[TASK TO CARRY OUT] A single number is the whole answer: the count of lines in the records where "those" occurs.

[RECORDS FOR THIS EXERCISE]
* * * * * * * * *
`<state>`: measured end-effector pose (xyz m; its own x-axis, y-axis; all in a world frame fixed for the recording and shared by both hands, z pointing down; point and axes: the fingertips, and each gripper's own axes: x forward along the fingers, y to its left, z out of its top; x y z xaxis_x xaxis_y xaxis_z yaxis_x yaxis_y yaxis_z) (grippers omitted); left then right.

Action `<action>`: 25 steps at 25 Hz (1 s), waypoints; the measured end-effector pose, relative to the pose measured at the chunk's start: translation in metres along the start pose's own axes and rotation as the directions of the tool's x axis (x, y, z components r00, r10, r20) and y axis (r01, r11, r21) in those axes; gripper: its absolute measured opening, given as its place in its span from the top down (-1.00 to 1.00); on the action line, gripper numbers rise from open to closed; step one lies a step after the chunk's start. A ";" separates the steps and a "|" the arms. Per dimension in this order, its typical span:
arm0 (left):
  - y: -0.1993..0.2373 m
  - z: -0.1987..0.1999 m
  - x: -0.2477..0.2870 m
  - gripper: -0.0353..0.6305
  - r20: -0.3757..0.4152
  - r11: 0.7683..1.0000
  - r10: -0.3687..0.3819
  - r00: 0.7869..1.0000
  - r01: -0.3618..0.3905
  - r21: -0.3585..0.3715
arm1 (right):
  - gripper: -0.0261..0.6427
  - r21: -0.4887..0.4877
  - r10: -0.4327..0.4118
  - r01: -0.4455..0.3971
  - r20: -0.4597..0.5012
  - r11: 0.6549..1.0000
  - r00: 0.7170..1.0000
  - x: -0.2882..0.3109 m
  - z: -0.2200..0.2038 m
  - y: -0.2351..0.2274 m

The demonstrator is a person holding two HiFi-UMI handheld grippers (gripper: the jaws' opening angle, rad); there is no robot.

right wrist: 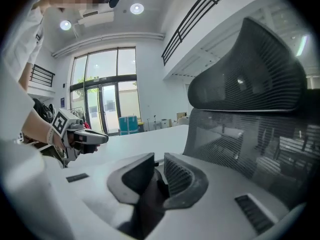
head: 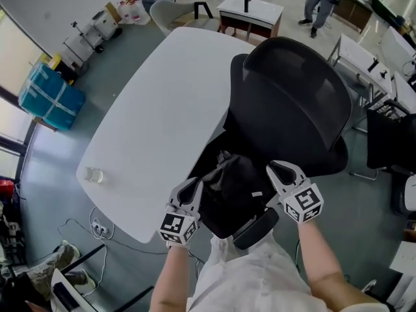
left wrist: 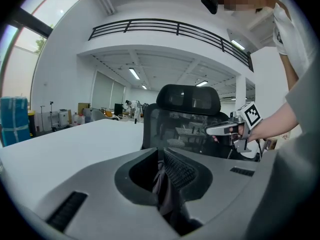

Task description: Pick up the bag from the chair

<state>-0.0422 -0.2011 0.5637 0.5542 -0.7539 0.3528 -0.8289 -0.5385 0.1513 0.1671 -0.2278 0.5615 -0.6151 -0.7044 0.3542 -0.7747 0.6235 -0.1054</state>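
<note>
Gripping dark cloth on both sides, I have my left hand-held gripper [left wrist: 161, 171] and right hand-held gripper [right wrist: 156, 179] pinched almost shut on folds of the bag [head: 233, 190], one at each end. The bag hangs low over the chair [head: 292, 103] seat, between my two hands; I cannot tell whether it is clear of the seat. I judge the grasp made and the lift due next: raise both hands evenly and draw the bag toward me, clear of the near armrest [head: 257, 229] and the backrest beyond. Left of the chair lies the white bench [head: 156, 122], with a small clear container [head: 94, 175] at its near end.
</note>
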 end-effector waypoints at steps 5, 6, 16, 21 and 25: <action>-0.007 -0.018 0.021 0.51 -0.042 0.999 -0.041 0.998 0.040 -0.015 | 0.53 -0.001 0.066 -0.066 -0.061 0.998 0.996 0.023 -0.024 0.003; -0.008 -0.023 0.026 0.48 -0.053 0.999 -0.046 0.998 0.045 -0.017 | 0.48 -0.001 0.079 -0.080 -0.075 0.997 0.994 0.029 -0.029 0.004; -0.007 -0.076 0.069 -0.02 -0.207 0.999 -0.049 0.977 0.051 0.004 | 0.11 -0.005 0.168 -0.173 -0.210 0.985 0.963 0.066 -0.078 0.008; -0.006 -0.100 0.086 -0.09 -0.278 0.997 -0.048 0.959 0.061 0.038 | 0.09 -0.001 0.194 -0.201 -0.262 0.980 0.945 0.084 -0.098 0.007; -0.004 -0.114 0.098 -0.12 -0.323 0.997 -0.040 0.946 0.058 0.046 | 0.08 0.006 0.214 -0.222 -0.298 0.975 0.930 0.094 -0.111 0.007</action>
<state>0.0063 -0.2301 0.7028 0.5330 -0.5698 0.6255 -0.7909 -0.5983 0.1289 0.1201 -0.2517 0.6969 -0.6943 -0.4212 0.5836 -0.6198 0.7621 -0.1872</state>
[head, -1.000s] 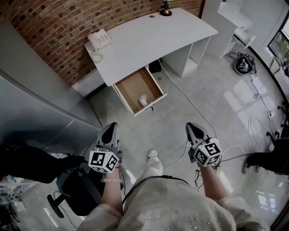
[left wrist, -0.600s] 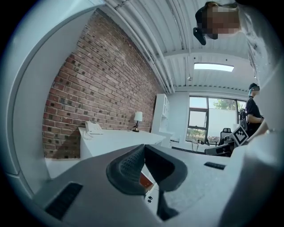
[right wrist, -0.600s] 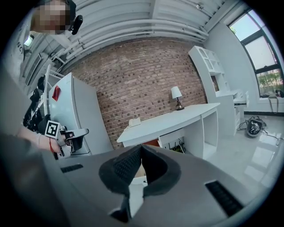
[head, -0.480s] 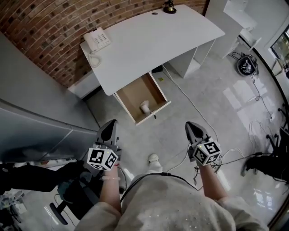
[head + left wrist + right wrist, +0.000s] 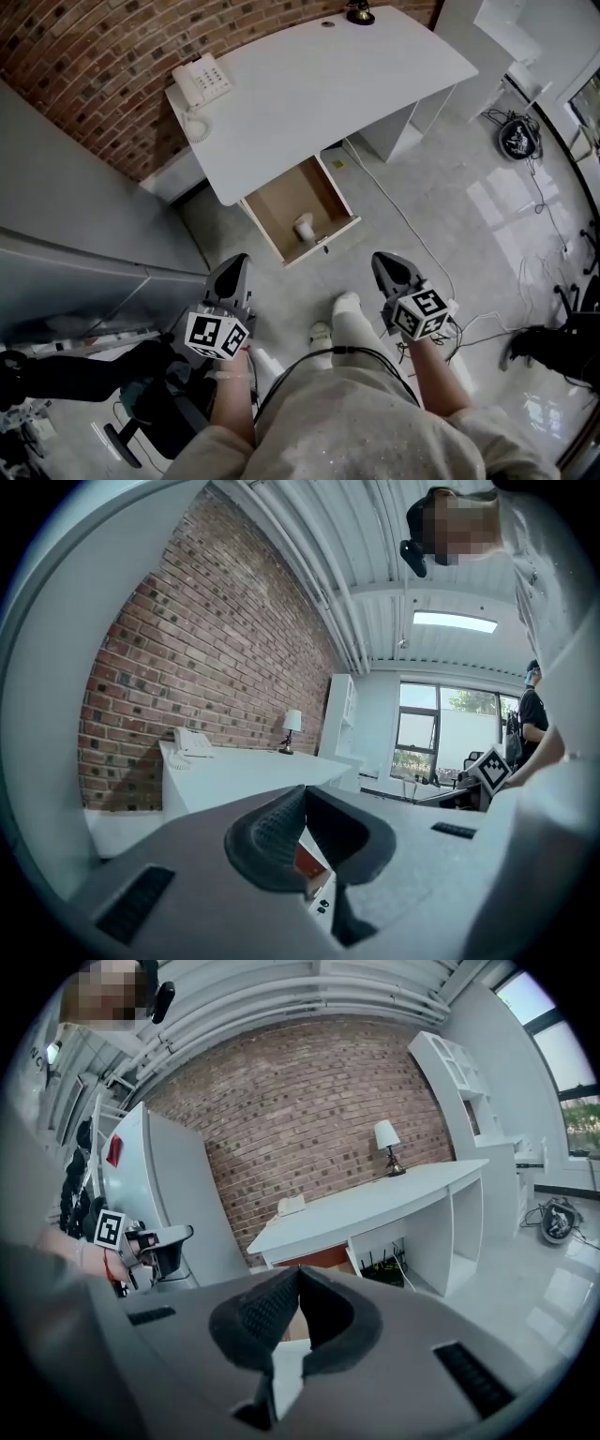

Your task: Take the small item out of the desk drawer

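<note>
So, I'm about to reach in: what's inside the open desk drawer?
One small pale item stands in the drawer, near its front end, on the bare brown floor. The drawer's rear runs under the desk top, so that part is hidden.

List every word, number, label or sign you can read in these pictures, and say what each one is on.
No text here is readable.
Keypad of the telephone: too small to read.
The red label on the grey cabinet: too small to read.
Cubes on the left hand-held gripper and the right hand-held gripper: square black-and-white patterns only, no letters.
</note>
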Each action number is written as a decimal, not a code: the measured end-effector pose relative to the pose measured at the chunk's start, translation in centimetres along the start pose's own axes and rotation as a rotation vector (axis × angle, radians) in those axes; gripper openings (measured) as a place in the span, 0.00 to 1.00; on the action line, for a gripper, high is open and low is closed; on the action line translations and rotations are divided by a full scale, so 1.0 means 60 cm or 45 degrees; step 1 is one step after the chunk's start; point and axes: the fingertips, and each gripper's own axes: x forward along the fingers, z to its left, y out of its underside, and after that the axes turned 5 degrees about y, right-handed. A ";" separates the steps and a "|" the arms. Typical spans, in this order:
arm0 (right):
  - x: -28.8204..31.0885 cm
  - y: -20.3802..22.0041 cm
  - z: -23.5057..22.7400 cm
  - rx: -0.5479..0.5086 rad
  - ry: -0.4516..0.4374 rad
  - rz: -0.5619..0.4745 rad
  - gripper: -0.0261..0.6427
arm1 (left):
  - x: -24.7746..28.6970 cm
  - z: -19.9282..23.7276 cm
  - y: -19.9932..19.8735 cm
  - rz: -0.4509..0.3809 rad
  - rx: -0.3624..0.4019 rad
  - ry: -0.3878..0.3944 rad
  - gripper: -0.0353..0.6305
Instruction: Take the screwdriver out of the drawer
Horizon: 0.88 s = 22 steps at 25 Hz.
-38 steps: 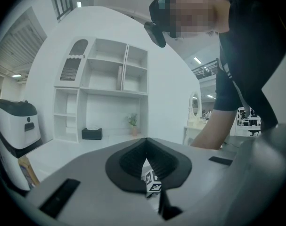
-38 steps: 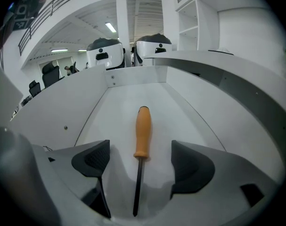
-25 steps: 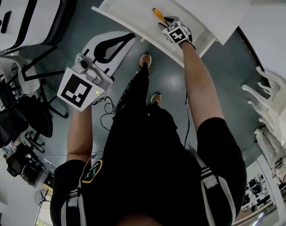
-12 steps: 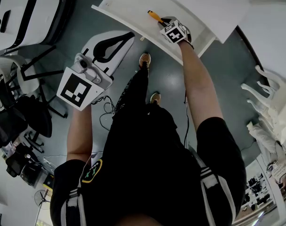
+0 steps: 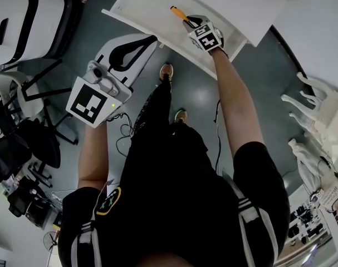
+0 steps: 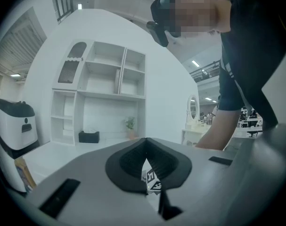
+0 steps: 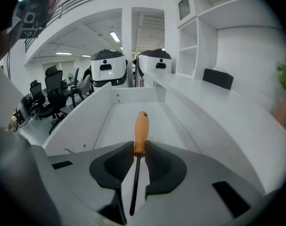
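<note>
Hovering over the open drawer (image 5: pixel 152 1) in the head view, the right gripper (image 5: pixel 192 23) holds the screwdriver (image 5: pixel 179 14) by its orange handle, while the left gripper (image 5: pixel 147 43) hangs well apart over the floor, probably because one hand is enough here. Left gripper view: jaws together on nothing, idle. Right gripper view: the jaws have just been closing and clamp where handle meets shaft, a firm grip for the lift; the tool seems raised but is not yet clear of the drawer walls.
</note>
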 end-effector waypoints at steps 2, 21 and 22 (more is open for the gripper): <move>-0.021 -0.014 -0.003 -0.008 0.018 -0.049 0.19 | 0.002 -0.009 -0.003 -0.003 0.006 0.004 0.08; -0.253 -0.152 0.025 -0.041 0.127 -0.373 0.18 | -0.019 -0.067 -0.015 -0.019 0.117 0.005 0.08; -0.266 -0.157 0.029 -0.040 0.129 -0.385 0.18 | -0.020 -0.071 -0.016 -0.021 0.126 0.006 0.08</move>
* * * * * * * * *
[RESPONSE TO THE TASK] 2